> [YOUR TASK]: Keep to one stretch of the data below, the lines from the one with "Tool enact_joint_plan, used" up to and including the one with "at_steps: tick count", and return that stretch exactly.

──────────

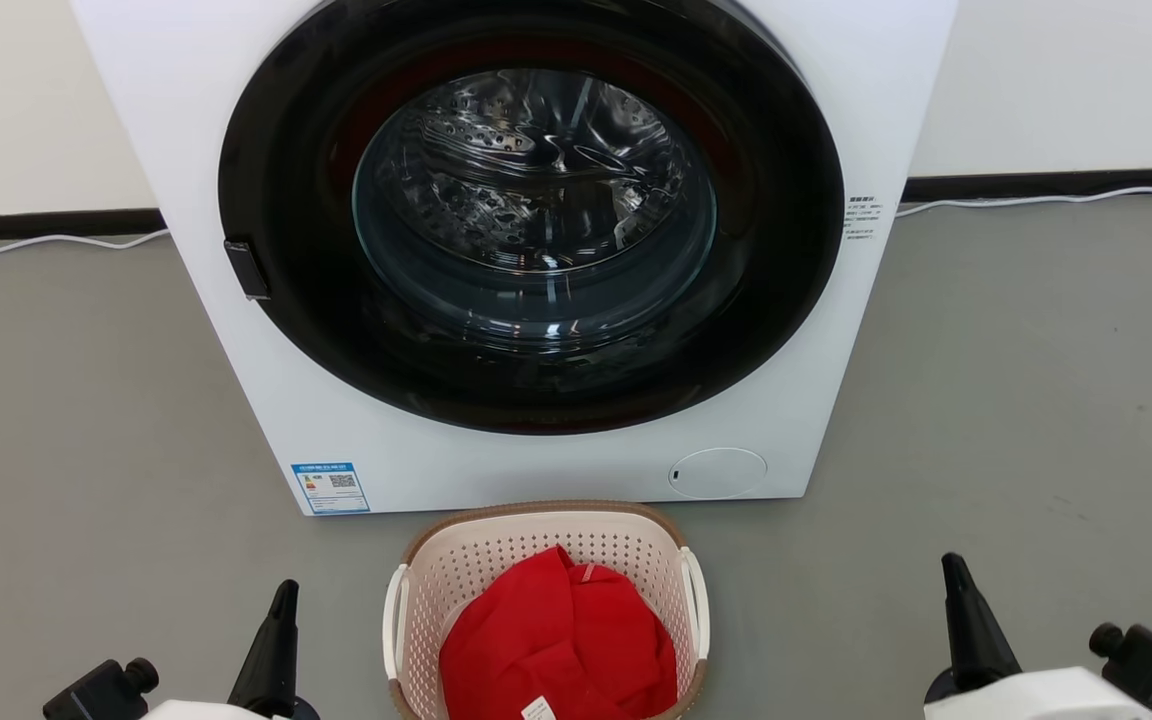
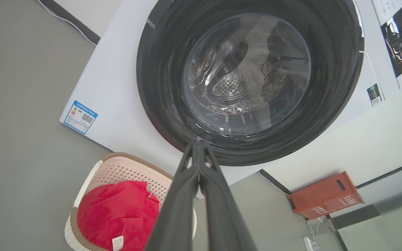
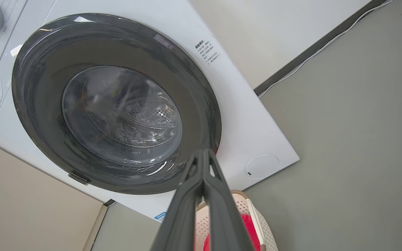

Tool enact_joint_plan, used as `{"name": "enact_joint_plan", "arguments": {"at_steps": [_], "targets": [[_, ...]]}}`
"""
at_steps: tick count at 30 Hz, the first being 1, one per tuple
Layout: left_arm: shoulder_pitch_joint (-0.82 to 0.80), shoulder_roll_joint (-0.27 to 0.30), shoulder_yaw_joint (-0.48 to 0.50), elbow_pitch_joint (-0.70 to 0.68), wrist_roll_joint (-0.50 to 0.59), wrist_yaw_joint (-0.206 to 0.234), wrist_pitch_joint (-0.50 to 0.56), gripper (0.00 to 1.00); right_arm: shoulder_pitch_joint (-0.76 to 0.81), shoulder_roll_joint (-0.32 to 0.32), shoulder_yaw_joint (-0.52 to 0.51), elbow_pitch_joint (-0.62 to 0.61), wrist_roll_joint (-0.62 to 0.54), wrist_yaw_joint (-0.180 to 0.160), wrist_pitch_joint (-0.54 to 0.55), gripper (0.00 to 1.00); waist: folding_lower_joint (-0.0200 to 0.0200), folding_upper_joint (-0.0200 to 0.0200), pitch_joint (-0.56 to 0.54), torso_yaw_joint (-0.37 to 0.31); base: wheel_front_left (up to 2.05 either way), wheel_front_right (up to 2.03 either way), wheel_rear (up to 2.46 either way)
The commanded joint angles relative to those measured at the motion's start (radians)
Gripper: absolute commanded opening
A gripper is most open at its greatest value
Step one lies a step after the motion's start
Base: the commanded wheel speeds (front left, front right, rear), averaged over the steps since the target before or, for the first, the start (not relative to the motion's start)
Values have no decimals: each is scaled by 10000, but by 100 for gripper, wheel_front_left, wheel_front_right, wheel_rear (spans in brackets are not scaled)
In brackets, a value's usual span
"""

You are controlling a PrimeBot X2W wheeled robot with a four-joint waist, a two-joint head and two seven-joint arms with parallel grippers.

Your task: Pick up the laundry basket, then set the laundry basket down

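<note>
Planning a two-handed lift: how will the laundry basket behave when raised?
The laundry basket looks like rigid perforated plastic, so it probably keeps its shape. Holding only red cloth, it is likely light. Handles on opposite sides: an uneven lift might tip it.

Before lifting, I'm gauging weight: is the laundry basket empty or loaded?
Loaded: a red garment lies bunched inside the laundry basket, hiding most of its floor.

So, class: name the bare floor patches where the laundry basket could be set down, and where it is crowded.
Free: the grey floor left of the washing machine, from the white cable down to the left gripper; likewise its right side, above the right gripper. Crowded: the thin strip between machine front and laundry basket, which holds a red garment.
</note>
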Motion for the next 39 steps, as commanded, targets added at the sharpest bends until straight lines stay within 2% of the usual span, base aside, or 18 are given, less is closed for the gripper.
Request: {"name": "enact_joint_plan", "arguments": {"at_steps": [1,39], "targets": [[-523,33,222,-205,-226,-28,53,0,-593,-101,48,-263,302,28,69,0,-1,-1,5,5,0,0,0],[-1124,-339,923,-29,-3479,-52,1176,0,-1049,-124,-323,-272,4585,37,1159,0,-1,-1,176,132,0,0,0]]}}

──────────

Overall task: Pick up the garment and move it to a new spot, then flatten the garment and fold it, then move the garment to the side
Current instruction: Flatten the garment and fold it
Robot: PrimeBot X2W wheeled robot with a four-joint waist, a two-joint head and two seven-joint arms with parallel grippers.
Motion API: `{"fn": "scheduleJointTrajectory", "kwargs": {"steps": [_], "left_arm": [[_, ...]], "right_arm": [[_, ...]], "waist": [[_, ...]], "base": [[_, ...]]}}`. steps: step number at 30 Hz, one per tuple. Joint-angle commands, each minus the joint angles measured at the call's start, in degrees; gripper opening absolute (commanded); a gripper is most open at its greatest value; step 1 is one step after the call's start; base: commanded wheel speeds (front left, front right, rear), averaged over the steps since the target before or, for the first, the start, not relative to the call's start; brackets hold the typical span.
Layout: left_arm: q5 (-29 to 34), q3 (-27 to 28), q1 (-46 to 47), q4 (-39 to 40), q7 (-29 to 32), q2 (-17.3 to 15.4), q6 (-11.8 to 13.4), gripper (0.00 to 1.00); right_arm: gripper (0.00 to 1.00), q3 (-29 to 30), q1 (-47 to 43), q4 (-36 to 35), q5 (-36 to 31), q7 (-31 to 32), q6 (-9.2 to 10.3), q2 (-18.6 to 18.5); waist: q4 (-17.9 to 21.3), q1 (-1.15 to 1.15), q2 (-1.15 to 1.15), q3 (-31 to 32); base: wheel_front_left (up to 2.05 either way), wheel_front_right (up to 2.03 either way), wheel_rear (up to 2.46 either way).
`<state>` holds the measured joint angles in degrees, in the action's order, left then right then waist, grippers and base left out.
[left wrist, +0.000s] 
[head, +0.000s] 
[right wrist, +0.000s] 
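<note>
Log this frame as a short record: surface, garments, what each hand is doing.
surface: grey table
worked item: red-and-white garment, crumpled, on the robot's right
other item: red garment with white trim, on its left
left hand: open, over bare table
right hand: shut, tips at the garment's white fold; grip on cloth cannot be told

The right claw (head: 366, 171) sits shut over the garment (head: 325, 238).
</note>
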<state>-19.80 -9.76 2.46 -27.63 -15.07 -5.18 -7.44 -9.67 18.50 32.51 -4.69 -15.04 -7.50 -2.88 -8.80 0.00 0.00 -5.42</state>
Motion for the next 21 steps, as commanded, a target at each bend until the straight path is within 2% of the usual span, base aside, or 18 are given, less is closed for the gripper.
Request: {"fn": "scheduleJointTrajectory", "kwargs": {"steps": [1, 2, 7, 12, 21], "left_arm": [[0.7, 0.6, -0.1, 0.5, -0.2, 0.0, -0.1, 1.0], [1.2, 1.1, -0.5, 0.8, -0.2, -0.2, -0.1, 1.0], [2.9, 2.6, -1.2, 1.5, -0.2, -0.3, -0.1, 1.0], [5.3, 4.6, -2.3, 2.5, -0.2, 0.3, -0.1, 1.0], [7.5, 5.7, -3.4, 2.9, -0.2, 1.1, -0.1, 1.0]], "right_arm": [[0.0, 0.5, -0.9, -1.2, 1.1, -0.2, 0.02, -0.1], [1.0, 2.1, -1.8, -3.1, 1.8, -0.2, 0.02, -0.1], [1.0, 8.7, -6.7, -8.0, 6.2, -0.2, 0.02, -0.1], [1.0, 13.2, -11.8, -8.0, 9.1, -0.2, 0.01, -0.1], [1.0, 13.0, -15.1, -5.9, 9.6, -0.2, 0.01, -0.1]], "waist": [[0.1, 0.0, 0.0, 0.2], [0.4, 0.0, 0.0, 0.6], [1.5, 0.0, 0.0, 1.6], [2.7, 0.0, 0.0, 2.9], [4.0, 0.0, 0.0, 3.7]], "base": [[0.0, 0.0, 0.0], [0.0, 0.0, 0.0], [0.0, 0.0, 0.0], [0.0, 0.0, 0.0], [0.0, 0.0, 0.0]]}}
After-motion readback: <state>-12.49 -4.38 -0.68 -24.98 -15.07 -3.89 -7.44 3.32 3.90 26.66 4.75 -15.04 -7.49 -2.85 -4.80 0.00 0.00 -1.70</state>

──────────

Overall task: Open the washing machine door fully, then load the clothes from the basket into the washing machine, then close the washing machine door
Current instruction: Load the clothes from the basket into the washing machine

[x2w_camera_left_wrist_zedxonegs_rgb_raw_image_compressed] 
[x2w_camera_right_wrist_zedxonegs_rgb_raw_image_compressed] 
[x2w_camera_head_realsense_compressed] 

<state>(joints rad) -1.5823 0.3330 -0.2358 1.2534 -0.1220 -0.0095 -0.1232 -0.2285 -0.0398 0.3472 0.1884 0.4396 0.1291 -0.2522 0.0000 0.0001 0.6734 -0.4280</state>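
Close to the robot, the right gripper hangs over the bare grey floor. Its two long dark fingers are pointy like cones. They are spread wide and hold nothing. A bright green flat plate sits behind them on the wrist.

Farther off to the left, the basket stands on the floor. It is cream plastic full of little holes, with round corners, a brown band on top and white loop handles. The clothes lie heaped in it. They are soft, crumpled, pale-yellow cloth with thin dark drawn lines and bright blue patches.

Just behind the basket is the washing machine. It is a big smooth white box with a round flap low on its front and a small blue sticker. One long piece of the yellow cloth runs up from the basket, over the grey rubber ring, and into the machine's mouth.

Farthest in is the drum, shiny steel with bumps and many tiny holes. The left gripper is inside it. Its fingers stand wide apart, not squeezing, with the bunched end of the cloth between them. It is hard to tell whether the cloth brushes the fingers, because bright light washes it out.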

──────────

> [EXPECTED ANSWER]:
Tool enact_joint_plan, used as `{"name": "enact_joint_plan", "arguments": {"at_steps": [_], "targets": [[_, ...]]}}`
"""
at_steps: tick count at 30 Hz, the first being 1, one per tuple

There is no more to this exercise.